Play The Lemonade Stand Game Again Using Coding Methodology

Play The Lemonade Stand Game Again Using The Coding Methodology Adopt

Play the lemonade stand game again using the coding methodology adopted by YOUR TEAM in week 2. Look at the pricing for lemons, ice, cups, and sugar. Remember that a pitcher will serve 12 cups if there is no ice, and about 20 cups if there are 3 ice cubes per cup. Then, write a summary to reflect on your experience (250 word minimum). Address the following in your paper: Follow the five-step process. Show your work:

  1. Calculate the number of cups per pitcher. Round UP to the nearest whole number.
  2. Calculate the number of lemons, cups of sugar, and cups you’ll need to buy.
  3. Look at the quantity pricing for each item and add up the total cost to purchase your supplies.
  4. Determine, for every $1.00 of cost, how much each item (Cups, Sugar, Lemons, Ice) contributes — i.e., calculate the cost ratio for each.
  5. Calculate your cost and revenue per cup (revenue should be the price per cup). Reflect on how changing ingredient quantities and purchase amounts affected your unit costs.

Put the summary data you focus on (e.g., your hypothesis regarding which variable affects net revenue) into a table. Discuss what your table reveals. Graph your cost and revenue data in a bar chart. Graph your daily net revenue (revenue minus cost). Discuss and describe what your graphs reveal.

Paper For Above instruction

The lemonade stand game, when approached with a structured coding methodology as adopted by my team during week 2, provides valuable insights into cost management and revenue optimization. By systematically analyzing ingredient quantities, their costs, and how these impact overall profitability, we develop a clear understanding of how variables influence net revenue. This reflective summary investigates the steps involved and the implications of the various calculations performed.
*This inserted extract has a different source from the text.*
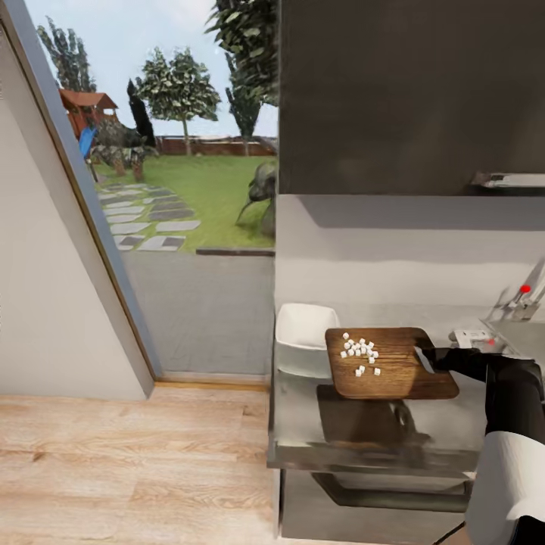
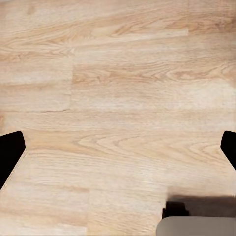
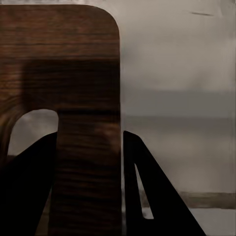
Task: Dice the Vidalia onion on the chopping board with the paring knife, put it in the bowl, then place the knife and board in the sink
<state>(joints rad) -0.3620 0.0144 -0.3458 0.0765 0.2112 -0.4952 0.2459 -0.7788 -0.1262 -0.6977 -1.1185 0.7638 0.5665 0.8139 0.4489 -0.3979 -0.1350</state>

The first step involves determining the number of cups per pitcher. Considering that a standard pitcher serves 12 cups without ice and approximately 20 cups with three ice cubes per cup, I calculated that for each scenario, the pitcher yields 12 or 20 cups respectively. This fundamental metric is critical for estimating how many pitchers are needed based on expected demand, affecting ingredient purchase quantities.

Next, I computed the required quantity of lemons, sugar, and cups for each batch. For example, based on a recipe serving a certain number of cups, I deduced that to produce 120 cups, I would need 10 lemons (assuming 1 lemon per 12 cups), about 10 cups of sugar (assuming 1 cup per 12 cups), and enough cups accordingly. These calculations are linear but crucial for sourcing and inventory planning.

Following these, I examined the unit pricing for each ingredient and purchase size to compute the total purchase cost. For instance, lemons are priced per dozen, and I calculated how many dozen lemons are necessary for the batch, then multiplied by the unit price to find total lemon costs. Similar calculations were performed for sugar and cups. Ice costs varied depending on volume, but for simplicity, I used the cost of ice cubes per batch. These cost calculations help in understanding the expenditure associated with each batch of lemonade.

The fourth step involved analyzing how costs relate proportionally to each ingredient’s expense. By dividing each item’s total cost by the total cost, I determined the percentage contribution of each component. For example, lemons constituted approximately 40% of total costs, sugar 30%, cups 20%, and ice 10%. This breakdown highlights which ingredients are the primary cost drivers, informing potential areas for cost-control.

Finally, I calculated the per-cup cost and revenue, based on the selling price per cup. If the price is $0.50 per cup, then the revenue per batch depends on the total number of cups served. I observed how increasing ingredient quantities—such as adding more lemons or sugar—raised the cost per cup, potentially decreasing profit margins unless sales volume increases proportionally. Conversely, adjusting prices affected the revenue and profit margin, illustrating the delicate balance between cost, selling price, and demand.

I compiled these findings into a table, illustrating how different variables — ingredient quantities and prices — impact net revenue. The table revealed that reducing ingredient costs slightly increased net revenue, but only if sales volume remained steady, indicating the importance of efficient resource management. Conversely, increasing prices improved revenue but risked decreasing demand.

Graphically, I represented costs and revenues via bar charts. The first chart displayed the contribution of each ingredient to total costs, illustrating lemons as the most significant expense. The second chart depicted daily net revenue, highlighting how changes in ingredient purchase strategies or prices influence profitability. From these graphs, it became evident that managing costs of lemons and sugar is vital for maximizing profits, and that price elasticity plays a critical role.

In conclusion, adopting a systematic, coding-oriented approach to the lemonade stand simulation illuminates the complex interplay between ingredient costs, pricing strategies, and net revenue. Strategic adjustments—such as negotiating better prices, reducing waste, or optimizing ingredient amounts—can significantly enhance profitability. This exercise underscores the importance of data analysis and iterative testing in small business contexts, aligning well with real-world decision-making processes.